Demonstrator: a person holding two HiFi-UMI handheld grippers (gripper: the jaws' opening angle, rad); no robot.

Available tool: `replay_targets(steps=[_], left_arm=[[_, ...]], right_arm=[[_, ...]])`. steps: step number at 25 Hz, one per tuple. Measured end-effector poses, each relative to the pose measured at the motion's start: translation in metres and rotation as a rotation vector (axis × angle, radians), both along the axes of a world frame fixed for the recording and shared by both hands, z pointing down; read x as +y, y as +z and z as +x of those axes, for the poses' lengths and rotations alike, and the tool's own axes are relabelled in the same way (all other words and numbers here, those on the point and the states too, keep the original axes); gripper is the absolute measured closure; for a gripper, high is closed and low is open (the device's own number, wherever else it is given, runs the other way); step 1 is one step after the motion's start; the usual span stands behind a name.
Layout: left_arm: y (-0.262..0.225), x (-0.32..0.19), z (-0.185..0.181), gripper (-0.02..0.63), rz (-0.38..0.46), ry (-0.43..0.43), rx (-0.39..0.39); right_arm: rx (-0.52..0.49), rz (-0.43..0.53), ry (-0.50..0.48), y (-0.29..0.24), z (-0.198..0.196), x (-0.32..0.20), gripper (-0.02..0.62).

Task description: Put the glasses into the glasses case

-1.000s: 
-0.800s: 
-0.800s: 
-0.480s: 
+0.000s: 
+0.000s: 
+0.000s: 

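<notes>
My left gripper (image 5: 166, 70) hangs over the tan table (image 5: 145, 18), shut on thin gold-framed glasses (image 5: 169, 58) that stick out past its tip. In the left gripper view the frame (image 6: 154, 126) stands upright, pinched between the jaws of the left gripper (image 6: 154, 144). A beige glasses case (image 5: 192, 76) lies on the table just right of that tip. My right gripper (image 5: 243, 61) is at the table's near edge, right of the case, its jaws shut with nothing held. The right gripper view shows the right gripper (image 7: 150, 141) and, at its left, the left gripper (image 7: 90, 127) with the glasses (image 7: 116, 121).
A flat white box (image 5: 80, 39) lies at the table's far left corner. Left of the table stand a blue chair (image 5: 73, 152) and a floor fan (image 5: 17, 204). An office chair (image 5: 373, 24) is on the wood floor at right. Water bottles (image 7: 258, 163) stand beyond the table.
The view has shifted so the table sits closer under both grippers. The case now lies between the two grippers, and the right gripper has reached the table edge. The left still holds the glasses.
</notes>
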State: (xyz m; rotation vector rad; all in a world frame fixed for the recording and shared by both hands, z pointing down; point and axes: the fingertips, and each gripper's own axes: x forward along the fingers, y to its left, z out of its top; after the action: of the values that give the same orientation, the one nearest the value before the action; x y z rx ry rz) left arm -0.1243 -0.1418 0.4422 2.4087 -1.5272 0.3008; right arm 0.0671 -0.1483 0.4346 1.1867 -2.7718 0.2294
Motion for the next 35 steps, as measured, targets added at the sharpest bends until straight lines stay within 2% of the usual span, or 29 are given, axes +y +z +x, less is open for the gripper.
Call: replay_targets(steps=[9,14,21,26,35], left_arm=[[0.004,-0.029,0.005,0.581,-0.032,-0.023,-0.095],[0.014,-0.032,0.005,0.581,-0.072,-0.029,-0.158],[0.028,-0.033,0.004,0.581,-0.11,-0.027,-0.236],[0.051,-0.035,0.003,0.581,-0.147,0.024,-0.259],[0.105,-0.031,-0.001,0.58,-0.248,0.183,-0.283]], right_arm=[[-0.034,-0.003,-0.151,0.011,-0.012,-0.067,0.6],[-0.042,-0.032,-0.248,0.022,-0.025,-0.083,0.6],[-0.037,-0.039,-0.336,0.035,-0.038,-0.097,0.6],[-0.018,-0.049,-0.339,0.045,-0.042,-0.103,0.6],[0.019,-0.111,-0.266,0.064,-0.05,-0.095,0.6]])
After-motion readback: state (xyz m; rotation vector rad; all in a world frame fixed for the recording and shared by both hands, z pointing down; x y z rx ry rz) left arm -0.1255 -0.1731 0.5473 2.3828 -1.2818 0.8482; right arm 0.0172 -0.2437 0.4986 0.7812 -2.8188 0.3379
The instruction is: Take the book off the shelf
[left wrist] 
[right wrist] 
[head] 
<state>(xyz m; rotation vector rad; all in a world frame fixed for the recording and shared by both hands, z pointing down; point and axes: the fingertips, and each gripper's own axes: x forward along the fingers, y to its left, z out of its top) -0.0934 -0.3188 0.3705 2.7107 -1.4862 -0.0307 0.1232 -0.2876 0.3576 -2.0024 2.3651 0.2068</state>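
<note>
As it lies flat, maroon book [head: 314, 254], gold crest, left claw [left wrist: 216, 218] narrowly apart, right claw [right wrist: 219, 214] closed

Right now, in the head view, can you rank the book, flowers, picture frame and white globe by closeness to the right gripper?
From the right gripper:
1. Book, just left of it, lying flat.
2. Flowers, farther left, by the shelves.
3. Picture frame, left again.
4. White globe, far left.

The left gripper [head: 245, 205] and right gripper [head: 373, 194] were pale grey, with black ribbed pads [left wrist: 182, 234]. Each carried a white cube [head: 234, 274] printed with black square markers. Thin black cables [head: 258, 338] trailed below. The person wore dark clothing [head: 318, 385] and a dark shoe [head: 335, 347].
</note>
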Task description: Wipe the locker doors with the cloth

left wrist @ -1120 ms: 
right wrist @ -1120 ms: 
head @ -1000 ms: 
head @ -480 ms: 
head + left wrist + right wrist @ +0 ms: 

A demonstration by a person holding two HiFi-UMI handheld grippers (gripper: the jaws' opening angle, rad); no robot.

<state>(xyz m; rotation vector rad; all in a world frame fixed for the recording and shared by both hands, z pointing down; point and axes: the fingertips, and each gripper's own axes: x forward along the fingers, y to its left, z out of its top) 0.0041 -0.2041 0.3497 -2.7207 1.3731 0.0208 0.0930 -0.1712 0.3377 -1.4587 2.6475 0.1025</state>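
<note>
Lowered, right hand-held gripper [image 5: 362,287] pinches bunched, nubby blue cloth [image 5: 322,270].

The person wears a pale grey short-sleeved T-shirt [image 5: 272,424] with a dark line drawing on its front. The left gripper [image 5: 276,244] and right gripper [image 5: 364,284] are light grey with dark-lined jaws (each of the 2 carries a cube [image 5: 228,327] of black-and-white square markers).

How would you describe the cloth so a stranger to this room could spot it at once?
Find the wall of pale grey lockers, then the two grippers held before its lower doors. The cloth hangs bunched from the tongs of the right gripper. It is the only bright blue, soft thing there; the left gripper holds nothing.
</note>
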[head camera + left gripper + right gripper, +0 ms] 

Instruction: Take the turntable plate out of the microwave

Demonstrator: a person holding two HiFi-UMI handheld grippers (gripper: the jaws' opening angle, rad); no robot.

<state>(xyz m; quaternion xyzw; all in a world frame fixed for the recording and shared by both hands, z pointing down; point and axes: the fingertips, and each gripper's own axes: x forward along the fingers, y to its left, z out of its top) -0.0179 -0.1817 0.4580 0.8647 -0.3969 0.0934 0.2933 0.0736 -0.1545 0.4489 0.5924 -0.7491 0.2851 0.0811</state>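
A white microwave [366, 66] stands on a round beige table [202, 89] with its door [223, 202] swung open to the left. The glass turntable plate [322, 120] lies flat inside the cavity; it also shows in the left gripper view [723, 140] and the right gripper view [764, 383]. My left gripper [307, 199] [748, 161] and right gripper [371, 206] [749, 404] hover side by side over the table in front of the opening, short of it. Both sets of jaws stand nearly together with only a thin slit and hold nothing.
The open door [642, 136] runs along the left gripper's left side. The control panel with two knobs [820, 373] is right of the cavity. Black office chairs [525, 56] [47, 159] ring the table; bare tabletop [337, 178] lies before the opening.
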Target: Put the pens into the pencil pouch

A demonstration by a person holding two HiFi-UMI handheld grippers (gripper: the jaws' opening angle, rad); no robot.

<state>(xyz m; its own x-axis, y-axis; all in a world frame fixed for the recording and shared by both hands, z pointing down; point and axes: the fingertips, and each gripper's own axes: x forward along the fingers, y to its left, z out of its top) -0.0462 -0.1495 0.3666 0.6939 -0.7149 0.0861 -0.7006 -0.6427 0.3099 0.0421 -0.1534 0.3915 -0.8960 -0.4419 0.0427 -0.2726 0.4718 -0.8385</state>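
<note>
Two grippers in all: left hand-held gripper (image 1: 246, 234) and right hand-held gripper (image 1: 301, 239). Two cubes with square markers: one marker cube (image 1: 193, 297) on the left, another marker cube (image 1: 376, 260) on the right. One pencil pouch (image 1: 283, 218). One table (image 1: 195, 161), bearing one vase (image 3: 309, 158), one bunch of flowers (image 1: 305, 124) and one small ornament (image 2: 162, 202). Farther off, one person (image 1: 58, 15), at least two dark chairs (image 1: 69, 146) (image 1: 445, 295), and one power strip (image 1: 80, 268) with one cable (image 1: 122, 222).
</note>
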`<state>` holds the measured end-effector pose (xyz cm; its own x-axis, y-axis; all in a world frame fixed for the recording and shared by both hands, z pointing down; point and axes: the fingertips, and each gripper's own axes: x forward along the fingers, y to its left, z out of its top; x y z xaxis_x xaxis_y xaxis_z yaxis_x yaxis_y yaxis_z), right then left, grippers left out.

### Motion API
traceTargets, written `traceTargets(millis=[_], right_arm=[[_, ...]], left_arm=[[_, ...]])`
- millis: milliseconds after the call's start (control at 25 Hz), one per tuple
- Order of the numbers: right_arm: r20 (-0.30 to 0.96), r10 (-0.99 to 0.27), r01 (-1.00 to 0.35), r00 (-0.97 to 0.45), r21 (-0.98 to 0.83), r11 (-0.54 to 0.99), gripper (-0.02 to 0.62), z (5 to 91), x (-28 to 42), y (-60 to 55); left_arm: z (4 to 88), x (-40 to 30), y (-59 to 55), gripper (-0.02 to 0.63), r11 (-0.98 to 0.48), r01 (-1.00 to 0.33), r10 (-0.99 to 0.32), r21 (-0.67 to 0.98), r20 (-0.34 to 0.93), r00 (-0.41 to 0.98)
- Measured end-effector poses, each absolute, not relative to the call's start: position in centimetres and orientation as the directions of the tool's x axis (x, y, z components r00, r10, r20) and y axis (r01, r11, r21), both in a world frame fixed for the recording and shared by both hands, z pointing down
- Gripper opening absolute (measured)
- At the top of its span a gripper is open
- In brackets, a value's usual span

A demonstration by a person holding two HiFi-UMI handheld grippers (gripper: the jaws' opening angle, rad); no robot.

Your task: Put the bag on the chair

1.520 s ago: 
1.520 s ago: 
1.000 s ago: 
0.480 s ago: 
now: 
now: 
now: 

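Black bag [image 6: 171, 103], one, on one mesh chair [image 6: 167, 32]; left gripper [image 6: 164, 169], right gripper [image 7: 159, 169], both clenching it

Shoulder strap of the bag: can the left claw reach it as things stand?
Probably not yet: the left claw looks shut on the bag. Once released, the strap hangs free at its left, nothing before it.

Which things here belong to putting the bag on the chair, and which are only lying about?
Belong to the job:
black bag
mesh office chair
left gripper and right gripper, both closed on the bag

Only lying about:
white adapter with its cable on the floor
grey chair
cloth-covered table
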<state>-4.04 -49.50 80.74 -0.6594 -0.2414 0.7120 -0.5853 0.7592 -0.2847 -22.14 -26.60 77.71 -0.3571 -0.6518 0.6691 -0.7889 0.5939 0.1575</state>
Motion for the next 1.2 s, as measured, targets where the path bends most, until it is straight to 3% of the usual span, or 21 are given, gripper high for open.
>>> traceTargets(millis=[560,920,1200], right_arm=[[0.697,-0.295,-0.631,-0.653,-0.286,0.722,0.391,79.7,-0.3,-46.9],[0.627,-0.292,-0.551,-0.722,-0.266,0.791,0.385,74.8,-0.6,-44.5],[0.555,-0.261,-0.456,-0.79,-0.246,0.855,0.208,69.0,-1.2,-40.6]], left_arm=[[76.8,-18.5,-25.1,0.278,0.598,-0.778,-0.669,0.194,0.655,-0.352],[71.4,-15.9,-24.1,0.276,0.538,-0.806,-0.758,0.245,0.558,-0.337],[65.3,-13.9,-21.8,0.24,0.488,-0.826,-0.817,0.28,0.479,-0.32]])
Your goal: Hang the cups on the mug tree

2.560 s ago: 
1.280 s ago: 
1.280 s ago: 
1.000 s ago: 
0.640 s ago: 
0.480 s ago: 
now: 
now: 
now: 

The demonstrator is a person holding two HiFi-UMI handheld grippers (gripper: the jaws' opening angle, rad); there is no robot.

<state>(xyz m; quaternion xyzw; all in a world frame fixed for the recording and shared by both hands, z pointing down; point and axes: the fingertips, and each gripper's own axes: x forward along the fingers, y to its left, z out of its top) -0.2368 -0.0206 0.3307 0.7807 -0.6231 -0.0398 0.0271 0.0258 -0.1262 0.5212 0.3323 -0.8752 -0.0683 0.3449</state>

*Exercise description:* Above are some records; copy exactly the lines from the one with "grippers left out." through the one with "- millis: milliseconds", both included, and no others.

*Exercise result:*
`<state>` holds the measured end-effector pose (xyz cm; its own x-axis, y-axis; all in a world frame fixed for the recording and shared by both hands, z pointing down; point and axes: the fingertips, and each gripper's own axes: x forward along the fingers, y to its left, z out of its top; x y z xaxis_x xaxis_y xaxis_z yaxis_x yaxis_y yaxis_z), right then left, grippers left out.

### Motion API
traceTargets, written `traceTargets(millis=[_], right_arm=[[_, ...]], left_arm=[[_, ...]])`
- millis: milliseconds after the call's start (control at 25 Hz), one per tuple

Nothing further remains for this exercise.